Superintendent's Corner
.jpg)
Dear Jeffco Families and Community,
This week, Evergreen High School had their graduation ceremony at Red Rocks Amphitheater. An Evergreen teacher, Chad Mott, delivered this speech to the graduates. It is a message of hope and confidence in this next generation of young people and of optimism that tomorrow will be better. It is also a message to the rest of us to be the kind of people our kids can look up to.
I go to a lot of graduations and hear a lot of speeches. After hearing this, I knew it needed to be shared to people in Jeffco and all over this country.
Graduations are special celebrations for all those who were part of getting that young person across the stage. This one was even more so for Chad Mott – his daughter Lily was one of those Evergreen graduates.
Do one thing every day that scares you. Daunting advice from the brilliant First Lady Eleanor Roosevelt. Thank you, seniors, for inviting me to embrace that wisdom...speaking at Red Rocks is a truly terrifying honor.
Members of the Class of 2019, we are all happy to be here for your send-off...some even ecstatic! You see, this class has been much maligned. We've been warned about you since your kindergarten days, and indeed you are a class full of challenging talents and personalities, a diverse and eclectic rogues gallery the likes of which we may never see again.
And why not? This is the first class born entirely in the new millennium. Generation Z they are sometimes called, or Gen Tech, Digital Natives, Post-Millenials, the ME-ME-ME Generation, or the iGeneration, and critics everywhere cast aspersions on their character and rue the day these guys come to power.
The iGeneration, the first generation to grow up entirely immersed in the internet, engrossed and ensconced in their iPhones, Influencers, and Instagram.

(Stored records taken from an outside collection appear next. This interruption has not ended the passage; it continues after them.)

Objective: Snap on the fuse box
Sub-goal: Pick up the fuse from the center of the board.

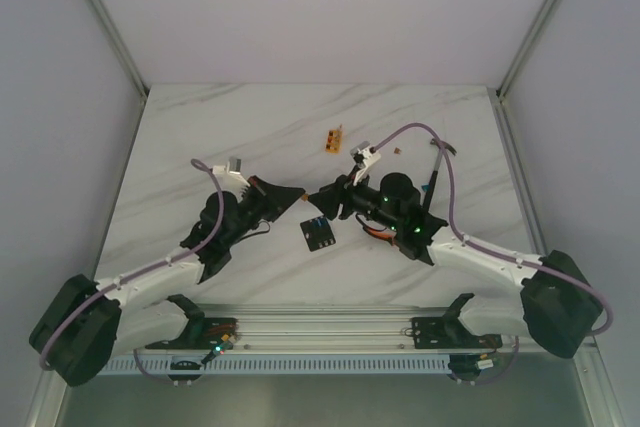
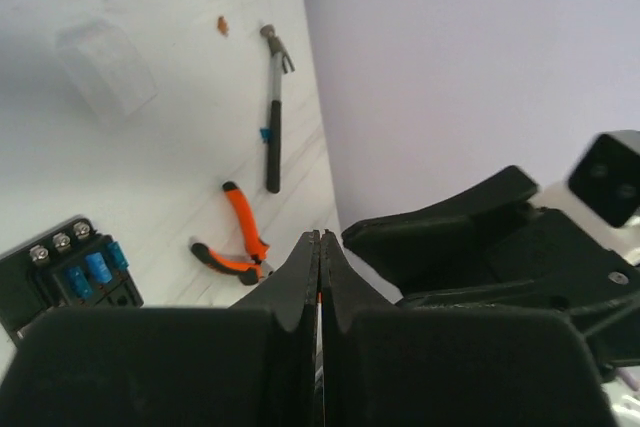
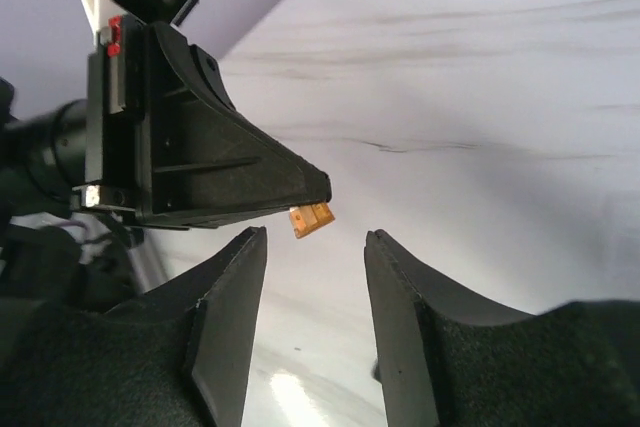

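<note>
in the top view both arms reach in from the lower corners and meet tip to tip at centre frame. the left gripper (image 1: 299, 194) is clenched on a small orange piece (image 3: 311, 218) that pokes from its tips. the right gripper (image 3: 315, 235) faces it, jaws apart and gripping nothing, with the piece just above their gap. the fuse box (image 1: 318, 235) lies on the table (image 1: 200, 137) just below the tips. its pale marks are too small to read.

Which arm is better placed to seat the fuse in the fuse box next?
Left, probably: the left gripper is shut on the small orange fuse, the fuse box lies close by, and the right gripper is open and empty.
</note>
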Controlling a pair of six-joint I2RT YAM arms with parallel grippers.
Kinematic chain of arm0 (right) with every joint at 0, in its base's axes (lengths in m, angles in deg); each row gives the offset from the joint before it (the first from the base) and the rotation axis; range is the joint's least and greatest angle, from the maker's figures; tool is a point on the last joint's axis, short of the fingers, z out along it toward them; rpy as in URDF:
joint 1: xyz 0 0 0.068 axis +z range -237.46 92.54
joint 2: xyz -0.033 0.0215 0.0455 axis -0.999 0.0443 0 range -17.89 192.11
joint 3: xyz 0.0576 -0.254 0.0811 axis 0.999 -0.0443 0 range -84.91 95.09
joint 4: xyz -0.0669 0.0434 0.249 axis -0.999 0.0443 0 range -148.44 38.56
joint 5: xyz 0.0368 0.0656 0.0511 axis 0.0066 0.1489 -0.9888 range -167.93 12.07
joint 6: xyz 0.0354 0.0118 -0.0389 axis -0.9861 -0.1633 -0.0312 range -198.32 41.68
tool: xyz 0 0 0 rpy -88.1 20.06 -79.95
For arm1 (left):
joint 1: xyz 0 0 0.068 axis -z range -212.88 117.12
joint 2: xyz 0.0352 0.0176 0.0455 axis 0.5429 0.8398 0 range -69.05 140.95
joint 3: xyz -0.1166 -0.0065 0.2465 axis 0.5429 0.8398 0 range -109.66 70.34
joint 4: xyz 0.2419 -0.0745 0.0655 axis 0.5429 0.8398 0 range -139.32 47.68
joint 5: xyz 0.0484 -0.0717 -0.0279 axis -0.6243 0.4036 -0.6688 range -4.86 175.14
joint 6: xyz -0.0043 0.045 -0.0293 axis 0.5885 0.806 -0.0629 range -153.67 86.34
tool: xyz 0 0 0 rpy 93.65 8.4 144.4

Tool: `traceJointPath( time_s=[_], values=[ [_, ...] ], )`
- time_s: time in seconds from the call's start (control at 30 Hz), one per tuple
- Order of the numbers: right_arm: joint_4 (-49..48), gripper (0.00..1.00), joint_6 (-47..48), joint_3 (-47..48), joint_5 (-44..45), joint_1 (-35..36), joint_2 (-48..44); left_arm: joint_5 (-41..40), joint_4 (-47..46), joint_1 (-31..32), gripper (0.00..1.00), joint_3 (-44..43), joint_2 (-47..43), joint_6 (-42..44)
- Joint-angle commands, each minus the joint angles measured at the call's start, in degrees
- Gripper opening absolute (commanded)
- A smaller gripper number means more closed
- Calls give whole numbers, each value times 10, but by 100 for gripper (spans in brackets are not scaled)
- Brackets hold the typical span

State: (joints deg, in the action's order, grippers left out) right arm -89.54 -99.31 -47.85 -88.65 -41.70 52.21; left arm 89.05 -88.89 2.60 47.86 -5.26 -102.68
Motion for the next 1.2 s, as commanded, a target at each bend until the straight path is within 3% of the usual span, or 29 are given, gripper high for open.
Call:
traceJointPath(
  time_s=[0.0,0.3,0.5,1.17],
  values=[
    [-124,50,-135,-13,-64,-7,13,-36,-78,1,0,30,-31,-30],
    [-265,45,-262,-36,-130,-41,53,-40,-206,5,0,77,-43,-74],
    [-311,43,-305,-40,-150,-51,82,-46,-272,14,0,92,-44,-77],
    [-424,23,-372,-36,-212,-53,133,-60,-324,35,0,101,-38,-66]
  ],
)
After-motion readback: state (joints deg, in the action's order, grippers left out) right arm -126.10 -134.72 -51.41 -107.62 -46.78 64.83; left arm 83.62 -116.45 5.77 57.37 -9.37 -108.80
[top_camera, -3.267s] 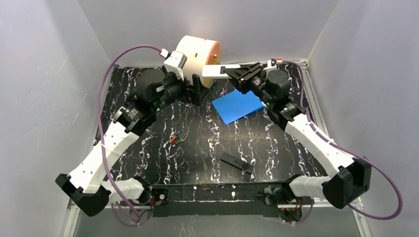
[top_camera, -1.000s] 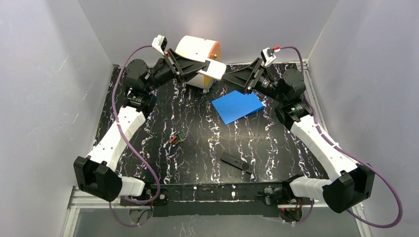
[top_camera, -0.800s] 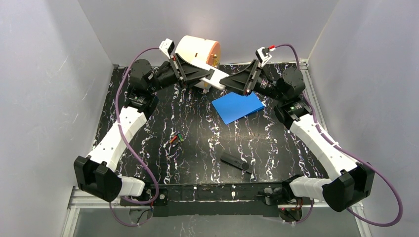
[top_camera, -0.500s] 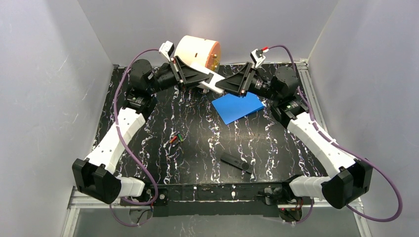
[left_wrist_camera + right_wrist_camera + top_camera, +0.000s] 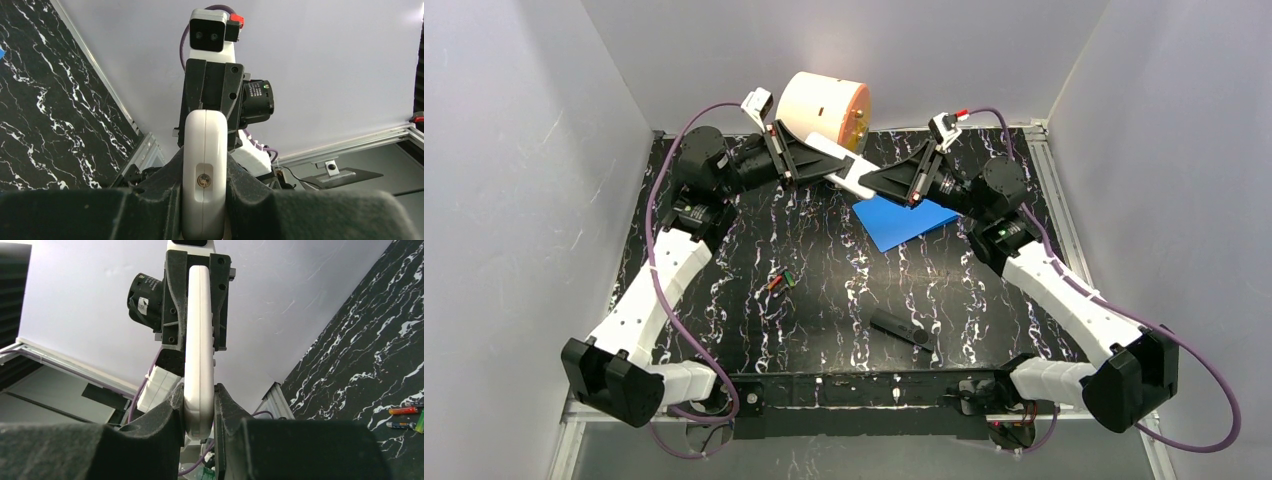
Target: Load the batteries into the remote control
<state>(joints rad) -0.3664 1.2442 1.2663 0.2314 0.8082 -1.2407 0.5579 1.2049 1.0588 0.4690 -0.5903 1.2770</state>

Intergenerational carping is an American pastime dating back to the days of Elvis and James Dean, and perhaps shall ever be, but we in education get to see these kiddos in ways parents, and other adults seldom do and can offer a more complex and nuanced perspective. We see them at their best, flexing burgeoning intellectual muscles, flashing dramatic flair, charisma, and creativity, demonstrating compassion, and pursuing their education with intense curiosity and ambition.
Critics assail the iGen’ers as addicted to their phones and screen time, fixated on that next ping, like, swish, or tweet signaling another notification, another instant gratification or impulsive high, with attention spans rivaling five-year-olds hopped up on Pixy Stix.
And why not? The biologists among us would explain that their teenage brains are absolutely awash in dopamine. They ARE hopped up, on stimulus from intense interaction with an incredibly broad cyber community. Is that such a bad thing?